One of the primary objectives of this therapeutic approach is to ensure long-term stability of the outcomes achieved. This remains a central concern for both the orthodontist and the maxillofacial surgeon. While the aesthetic results are often immediate, striking, and perceived as highly satisfactory by both the patient and the clinical team, the risk of relapse, particularly in the transverse dimension, cannot be disregarded.
Several factors influence the long-term stability of surgical-orthodontic outcomes, including the postoperative positioning of the mandibular condyles, muscle tone, occlusal equilibration, and adherence to postoperative instructions. Previous studies have demonstrated that treatments performed after completion of skeletal growth provide greater postoperative stability and reduced relapse risk compared with interventions carried out before skeletal maturation [9].
Beyond clinical success, it is essential to highlight the psychosocial impact of orthognathic treatment on patients. Numerous studies have demonstrated the positive effects of combined orthodontic-surgical therapy on self-esteem, quality of life, and social interactions [5] [11] [12].
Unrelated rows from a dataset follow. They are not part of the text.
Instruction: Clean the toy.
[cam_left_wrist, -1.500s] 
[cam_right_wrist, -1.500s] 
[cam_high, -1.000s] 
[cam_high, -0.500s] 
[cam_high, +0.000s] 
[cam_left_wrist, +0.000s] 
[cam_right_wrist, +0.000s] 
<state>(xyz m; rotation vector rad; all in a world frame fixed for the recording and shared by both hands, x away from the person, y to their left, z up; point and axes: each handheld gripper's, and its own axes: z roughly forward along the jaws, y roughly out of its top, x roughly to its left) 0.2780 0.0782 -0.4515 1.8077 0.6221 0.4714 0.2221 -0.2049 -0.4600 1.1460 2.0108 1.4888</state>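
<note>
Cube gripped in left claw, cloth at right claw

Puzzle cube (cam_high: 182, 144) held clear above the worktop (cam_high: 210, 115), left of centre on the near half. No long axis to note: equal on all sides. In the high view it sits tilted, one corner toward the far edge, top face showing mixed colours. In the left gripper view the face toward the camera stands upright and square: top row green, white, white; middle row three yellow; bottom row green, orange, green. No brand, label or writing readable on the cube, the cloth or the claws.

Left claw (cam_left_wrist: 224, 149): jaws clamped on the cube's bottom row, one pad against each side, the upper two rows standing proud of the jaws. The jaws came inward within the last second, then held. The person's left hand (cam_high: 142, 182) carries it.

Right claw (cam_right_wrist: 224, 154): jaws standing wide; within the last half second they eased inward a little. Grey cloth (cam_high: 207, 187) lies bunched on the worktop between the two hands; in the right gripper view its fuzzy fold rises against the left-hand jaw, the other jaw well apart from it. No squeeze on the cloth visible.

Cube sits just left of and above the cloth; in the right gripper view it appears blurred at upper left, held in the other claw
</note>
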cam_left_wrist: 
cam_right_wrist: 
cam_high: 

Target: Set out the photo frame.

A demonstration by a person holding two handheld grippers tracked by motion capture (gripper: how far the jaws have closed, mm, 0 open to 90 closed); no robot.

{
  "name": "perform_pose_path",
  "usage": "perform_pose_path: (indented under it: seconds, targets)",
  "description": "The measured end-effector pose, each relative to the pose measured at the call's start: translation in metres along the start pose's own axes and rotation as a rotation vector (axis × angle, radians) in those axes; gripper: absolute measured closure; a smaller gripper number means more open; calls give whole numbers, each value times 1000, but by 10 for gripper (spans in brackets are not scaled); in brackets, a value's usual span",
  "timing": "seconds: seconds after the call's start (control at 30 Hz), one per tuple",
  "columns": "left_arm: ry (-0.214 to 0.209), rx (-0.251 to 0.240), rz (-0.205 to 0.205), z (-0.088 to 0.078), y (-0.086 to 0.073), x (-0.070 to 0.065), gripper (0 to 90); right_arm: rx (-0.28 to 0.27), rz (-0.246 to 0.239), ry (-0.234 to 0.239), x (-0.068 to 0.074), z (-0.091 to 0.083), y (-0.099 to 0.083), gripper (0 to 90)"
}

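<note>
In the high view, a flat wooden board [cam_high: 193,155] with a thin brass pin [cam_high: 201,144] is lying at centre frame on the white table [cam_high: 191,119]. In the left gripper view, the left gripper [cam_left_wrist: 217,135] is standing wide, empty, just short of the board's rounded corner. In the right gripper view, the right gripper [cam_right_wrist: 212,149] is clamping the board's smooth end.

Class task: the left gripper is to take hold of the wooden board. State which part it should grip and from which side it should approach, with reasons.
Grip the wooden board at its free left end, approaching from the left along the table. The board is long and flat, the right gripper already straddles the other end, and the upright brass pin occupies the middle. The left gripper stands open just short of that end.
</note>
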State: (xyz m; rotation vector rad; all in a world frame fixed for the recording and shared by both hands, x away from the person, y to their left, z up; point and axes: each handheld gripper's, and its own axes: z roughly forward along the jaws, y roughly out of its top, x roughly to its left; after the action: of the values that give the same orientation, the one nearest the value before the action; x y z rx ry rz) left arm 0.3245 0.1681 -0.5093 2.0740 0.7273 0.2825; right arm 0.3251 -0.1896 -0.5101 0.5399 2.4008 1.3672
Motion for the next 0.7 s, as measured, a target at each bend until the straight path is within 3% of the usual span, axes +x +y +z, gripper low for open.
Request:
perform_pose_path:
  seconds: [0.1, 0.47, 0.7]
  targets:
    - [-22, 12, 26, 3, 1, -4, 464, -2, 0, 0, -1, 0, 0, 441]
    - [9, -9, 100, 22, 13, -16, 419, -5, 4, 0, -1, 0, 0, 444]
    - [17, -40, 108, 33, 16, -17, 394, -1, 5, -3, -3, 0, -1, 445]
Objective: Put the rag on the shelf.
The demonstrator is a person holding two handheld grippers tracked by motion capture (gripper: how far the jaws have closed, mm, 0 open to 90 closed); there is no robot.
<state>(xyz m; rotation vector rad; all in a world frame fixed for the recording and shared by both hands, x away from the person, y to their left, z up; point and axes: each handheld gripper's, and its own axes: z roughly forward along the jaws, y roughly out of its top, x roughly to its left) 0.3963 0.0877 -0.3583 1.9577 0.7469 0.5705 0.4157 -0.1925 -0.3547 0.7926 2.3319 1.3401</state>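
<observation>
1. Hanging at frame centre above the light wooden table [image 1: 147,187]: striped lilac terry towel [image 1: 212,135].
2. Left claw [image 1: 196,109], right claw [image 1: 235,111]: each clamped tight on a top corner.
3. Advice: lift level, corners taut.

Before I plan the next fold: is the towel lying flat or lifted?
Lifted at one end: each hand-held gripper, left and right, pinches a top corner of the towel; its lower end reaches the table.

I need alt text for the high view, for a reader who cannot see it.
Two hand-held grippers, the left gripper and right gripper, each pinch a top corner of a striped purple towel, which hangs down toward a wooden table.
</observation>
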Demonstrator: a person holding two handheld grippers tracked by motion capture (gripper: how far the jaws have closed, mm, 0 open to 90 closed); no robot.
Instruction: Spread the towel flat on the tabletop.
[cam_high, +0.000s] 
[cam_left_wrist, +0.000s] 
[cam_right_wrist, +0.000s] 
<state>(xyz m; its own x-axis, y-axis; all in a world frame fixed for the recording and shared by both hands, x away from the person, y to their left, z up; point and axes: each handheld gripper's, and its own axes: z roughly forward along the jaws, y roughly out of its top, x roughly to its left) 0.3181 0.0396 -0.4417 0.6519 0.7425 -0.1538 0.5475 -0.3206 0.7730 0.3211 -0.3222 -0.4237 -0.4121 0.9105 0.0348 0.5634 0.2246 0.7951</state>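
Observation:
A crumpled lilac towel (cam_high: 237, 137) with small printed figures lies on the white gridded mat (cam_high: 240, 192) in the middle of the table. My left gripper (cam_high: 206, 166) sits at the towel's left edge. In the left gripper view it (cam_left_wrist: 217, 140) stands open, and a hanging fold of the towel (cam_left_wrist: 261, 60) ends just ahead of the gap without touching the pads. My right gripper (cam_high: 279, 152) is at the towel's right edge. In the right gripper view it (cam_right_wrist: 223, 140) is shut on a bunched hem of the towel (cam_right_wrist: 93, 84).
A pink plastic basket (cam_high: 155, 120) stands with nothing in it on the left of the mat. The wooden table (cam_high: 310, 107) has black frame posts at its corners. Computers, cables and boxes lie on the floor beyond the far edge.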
Eslamipour et al. showed, through their work, that orthognathic surgery leads to a significant improvement in patients’ quality of life. This improvement was observed across the emotional, oral functional, psychological, and social domains of quality of life. The greatest impact was reported in the emotional domain, whereas the least impact concerned functional aspects. The authors also noted that their study assessed quality of life over a limited postoperative period, highlighting the need for longitudinal studies in this field within health services research [13].
Although the aesthetic and functional outcomes were satisfactory at the end of treatment, long-term stability was not assessed beyond the available follow-up period. Additionally, psychosocial outcomes were not evaluated using standardized measures, which represents a limitation in interpreting the overall benefits of the treatment.
4. Conclusions
A multidisciplinary approach is fundamental to the management of skeletal Class III malocclusions associated with mandibular asymmetry. These cases pose significant challenges in both diagnosis and treatment.
In adult patients, the combination of orthodontic therapy and orthognathic surgery remains the most effective approach to correct both skeletal deformity and facial asymmetry. Beyond aesthetic outcomes, such interventions have a profound impact on patients’ self-esteem and overall quality of life. Therefore, it is essential to adopt a personalized, patient-centered approach to ensure durable functional, aesthetic, and psychosocial results.
5. Etic
Written informed consent was obtained from the patient for both treatment and publication of clinical data. According to institutional policies, ethical approval was not required for this type of case report.